By contrast, there is New Zealand facing Bangladesh – the perennial runners-up versus the eternal optimists. New Zealand are, as has become the norm for them, without several of their key players because of injuries – Jesse Ryder, Shane Bond, Kyle Mills and one of my personal favourites, Grant Elliott (yes, really. Shut up! He’s awesome), are all MIA, which has the effect of making the series much less interesting (to me, anyway) while affecting the probable outcome very little. Because Bangladesh have just been pounded into the ground, then dragged back out only to be fed through a meat grinder and then tossed down a mine-shaft by India, and New Zealand have turned winning ODIs while shedding players like autumn foliage into something of an art form. Making predictions in cricket is a fool’s game, but you’d be hard-pressed to come up with a convincing rationale for this being anything other than a series weighted heavily in the Kiwis’ favour.

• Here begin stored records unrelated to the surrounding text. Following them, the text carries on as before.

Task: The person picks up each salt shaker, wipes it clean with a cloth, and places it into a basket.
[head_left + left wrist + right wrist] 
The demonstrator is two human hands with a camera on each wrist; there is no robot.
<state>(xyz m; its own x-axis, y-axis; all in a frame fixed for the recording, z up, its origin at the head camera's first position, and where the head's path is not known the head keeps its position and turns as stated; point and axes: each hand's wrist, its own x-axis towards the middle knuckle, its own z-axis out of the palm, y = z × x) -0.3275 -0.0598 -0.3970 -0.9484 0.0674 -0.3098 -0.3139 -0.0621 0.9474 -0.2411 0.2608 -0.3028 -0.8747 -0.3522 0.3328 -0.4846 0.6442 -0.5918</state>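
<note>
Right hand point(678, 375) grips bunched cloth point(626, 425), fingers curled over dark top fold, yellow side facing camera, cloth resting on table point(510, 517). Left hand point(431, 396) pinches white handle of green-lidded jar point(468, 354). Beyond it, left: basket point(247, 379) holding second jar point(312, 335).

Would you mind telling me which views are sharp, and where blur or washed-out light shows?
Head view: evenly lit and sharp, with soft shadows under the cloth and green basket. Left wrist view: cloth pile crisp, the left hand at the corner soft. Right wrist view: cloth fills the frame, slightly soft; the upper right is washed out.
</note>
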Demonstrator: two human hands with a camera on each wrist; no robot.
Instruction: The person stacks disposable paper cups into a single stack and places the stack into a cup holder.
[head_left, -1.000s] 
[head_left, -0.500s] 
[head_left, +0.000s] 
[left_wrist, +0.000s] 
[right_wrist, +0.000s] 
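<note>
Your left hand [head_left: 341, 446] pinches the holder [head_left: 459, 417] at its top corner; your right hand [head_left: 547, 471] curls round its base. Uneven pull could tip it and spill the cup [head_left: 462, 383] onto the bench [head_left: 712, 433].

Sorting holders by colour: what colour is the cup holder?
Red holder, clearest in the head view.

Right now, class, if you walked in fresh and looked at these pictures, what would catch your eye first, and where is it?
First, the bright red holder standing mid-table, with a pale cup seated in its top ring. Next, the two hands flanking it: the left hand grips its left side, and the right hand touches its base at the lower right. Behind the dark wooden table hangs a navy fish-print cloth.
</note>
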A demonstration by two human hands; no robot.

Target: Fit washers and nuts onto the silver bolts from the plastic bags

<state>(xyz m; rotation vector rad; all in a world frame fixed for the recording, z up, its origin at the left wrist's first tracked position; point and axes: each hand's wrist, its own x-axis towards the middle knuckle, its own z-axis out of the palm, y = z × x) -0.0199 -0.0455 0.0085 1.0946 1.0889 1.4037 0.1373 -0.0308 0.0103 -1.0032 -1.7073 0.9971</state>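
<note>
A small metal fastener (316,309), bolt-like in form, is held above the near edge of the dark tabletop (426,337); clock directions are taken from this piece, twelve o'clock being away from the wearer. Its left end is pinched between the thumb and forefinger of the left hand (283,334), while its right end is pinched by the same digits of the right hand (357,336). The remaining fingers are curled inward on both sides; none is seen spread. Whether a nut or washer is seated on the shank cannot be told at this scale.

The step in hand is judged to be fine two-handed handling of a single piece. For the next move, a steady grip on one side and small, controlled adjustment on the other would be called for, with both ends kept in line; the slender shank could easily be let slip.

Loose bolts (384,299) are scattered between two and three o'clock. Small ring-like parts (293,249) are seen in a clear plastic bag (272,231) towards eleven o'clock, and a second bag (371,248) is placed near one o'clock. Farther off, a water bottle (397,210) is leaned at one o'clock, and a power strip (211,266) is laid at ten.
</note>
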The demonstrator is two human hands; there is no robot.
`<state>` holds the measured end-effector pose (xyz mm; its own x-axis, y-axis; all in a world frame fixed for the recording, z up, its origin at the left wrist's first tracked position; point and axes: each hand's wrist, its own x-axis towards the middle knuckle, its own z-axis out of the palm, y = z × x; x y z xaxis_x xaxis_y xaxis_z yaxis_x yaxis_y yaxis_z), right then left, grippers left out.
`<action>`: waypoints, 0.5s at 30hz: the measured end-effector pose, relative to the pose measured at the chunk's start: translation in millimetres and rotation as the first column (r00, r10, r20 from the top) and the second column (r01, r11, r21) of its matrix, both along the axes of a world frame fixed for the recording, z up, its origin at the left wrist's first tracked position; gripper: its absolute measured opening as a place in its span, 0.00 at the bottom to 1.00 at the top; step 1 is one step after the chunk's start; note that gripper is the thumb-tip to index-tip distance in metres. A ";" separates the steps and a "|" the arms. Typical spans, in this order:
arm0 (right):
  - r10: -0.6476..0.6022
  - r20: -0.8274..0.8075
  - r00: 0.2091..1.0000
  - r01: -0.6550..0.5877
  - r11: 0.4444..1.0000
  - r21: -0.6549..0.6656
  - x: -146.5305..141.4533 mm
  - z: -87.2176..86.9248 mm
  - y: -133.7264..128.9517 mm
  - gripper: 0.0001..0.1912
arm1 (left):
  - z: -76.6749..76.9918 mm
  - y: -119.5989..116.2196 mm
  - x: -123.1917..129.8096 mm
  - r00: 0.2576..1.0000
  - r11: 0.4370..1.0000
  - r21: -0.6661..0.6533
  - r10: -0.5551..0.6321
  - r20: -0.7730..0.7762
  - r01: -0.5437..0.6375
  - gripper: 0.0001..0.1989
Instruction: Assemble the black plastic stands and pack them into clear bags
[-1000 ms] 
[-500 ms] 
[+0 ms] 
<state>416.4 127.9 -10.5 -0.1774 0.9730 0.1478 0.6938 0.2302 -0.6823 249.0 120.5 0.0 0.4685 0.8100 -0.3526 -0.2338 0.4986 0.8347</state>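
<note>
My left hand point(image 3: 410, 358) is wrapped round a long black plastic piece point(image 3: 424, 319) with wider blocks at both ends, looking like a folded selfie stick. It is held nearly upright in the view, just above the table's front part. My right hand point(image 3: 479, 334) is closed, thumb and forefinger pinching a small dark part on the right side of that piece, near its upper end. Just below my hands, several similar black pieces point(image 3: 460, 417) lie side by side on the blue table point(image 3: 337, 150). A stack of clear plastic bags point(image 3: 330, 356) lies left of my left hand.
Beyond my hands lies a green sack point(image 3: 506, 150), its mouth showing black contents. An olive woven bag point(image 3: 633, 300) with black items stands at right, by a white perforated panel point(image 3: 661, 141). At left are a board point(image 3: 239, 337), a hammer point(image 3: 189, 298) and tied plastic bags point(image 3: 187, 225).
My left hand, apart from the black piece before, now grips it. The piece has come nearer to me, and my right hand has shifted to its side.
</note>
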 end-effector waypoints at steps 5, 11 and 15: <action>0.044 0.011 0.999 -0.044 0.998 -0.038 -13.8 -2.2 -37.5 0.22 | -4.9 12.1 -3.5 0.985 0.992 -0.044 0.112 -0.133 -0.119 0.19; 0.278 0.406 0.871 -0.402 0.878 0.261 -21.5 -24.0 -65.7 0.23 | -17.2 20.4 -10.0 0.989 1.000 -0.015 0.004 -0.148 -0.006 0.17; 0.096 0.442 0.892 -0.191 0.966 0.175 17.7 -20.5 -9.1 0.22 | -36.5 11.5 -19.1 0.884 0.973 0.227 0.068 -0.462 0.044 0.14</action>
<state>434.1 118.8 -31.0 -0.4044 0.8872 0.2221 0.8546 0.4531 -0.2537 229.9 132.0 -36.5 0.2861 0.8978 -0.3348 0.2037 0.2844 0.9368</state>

So, no contest, right? India-SA all the way. Unfortunately, no. Because I love NZ, and I love Bangladesh possibly even more, so I’ll be watching every moment, if not necessarily from the edge of my seat. This might seem like a good thing, in that either way a side I like is going to come out on top at the end of it all, but in actual fact it’s an extremely surreal feeling. I’m not entirely sure that I like it. When New Zealand pummelled Bangladesh to a pulp at the T20 in Hamilton, I experienced something of an epiphany: this must be what genuine, bona fide masochism feels like. There’s the pleasure of your side sailing effortlessly to a thumping win, mixed in with the simultaneous anguish of your side suffering a thorough walloping.  It’s probably not quite on the level of whips and chains and weird arrangements of rope, but I’d be willing to bet it’s on the low end of the same scale.